Bulgarien offenbar wieder vor Neuwahl

In Bulgarien zeichnet sich nur knapp einen Monat nach der Parlamentswahl eine Neuwahl ab. Die Sozialisten erklärten gestern, sollten sie am Mittwoch wie erwartet von Präsident Rumen Radew das Mandat zur Regierungsbildung erhalten, würden sie es umgehend zurückgeben. Es sei unmöglich, in der zersplitterten Parteienlandschaft eine Mehrheit zu bilden.

Zuletzt hatte schon die konservative Partei Gerb als Wahlsieger ihr Mandat zurückgegeben und die Anti-Establishment-Partei ITN als Zweitplatzierte erklärt, keine Regierung bilden zu wollen. Sollten die Sozialisten ihr Mandat zurückgeben, müsste Radew wohl eine Übergangsregierung einsetzen und Neuwahlen ausrufen. Wahrscheinlicher Termin dafür wäre der 11. Juli.

Borrisow umstritten

In Bulgarien steht – mit kurzer Unterbrechung – seit 2009 Bojko Borrisow von der Gerb an der Spitze der Regierung. Zwar konnte er die Staatsverschuldung eher gering halten und sorgte dafür, dass Bulgarien im „Warteraum“ für die Einführung des Euro sitzt.

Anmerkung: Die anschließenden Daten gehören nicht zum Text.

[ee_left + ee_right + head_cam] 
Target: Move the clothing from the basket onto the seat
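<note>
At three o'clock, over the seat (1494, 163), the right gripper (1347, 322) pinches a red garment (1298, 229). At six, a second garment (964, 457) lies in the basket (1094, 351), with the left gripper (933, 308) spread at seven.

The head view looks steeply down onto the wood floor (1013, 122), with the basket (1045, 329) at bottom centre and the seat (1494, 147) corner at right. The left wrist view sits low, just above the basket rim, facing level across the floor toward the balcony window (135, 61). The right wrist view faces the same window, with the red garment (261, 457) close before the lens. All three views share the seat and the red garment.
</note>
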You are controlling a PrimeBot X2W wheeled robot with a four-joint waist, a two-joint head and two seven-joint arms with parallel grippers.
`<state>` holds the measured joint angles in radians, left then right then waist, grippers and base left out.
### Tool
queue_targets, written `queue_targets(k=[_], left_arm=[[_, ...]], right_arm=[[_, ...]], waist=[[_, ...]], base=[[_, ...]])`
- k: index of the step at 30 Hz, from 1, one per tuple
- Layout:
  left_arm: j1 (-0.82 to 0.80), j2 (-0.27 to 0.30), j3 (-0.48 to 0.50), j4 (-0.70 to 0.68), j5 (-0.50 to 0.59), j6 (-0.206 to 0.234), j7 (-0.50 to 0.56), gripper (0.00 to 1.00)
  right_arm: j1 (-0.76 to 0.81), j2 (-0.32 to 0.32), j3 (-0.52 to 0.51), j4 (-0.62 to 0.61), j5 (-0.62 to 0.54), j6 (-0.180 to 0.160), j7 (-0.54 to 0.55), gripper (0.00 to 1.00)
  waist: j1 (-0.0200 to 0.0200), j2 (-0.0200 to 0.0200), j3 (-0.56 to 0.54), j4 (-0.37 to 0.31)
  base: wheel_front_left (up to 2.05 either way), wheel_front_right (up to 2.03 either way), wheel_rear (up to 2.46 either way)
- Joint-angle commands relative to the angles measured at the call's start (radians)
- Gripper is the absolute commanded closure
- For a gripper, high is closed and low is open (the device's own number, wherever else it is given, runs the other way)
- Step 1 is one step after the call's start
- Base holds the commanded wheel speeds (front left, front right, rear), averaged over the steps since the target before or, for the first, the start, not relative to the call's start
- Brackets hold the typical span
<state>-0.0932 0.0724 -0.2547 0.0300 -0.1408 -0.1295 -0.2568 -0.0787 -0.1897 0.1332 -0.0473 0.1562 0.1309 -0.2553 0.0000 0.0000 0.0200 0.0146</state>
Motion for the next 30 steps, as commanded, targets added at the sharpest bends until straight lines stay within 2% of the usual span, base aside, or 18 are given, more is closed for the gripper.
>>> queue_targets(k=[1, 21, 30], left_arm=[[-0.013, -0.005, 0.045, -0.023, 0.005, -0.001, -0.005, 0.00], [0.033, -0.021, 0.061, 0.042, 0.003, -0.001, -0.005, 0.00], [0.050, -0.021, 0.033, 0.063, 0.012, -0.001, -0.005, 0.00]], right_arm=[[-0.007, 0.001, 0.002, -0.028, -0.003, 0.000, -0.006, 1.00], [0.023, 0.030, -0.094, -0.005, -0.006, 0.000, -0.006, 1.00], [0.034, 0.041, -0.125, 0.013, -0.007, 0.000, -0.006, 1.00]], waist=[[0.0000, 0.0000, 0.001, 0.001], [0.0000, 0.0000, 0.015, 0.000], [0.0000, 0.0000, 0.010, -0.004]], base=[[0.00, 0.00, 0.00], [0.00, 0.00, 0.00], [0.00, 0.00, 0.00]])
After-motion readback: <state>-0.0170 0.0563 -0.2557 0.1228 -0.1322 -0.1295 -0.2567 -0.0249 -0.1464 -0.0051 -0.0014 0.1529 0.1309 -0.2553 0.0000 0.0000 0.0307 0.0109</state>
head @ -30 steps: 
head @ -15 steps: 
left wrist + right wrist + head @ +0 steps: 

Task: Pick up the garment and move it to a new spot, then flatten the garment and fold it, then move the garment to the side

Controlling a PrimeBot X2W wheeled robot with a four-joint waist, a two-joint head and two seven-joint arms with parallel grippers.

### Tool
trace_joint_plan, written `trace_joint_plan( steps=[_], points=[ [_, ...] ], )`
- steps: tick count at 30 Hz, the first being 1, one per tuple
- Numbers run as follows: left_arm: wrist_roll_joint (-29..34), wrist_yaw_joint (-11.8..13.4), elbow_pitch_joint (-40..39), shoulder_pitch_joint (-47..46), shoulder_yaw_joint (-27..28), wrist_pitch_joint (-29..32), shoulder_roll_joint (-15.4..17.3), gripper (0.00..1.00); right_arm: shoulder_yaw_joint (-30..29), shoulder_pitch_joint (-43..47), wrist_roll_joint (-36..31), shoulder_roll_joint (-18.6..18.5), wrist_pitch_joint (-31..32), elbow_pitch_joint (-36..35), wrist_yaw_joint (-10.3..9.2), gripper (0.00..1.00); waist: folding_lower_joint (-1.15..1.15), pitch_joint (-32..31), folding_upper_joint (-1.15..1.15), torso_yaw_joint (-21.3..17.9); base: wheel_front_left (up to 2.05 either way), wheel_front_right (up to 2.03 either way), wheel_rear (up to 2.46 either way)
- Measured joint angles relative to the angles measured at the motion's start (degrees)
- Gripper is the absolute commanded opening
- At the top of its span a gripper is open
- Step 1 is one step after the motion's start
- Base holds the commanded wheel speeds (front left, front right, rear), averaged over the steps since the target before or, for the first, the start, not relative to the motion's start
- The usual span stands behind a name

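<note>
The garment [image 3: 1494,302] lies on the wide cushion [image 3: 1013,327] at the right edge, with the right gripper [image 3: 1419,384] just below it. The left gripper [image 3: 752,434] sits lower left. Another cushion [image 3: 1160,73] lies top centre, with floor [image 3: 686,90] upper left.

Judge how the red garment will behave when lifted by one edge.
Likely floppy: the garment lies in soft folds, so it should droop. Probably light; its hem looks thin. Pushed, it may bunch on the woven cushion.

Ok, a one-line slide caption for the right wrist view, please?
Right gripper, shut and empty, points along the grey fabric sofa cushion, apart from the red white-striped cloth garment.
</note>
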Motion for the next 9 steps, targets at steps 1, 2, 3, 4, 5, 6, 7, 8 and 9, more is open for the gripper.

Kritiker werfen ihm aber Versagen im Kampf gegen Korruption und mangelnden Erfolg bei der Justizreform vor. Auch soll er EU-Gelder an Unternehmungen weitergeleitet haben, die der Gerb nahestehen – was Borissow zurückweist. 2020 gab es wegen des Unmuts der Bevölkerung monatelang Straßenproteste.

Die Hängepartie bei der Regierungsbildung könnte es dem ärmsten EU-Land erschweren, den Wiederaufbaufonds der EU wirksam zu nutzen, um die schwer unter der Coronavirus-Pandemie leidende bulgarische Wirtschaft wieder in Schwung zu bringen.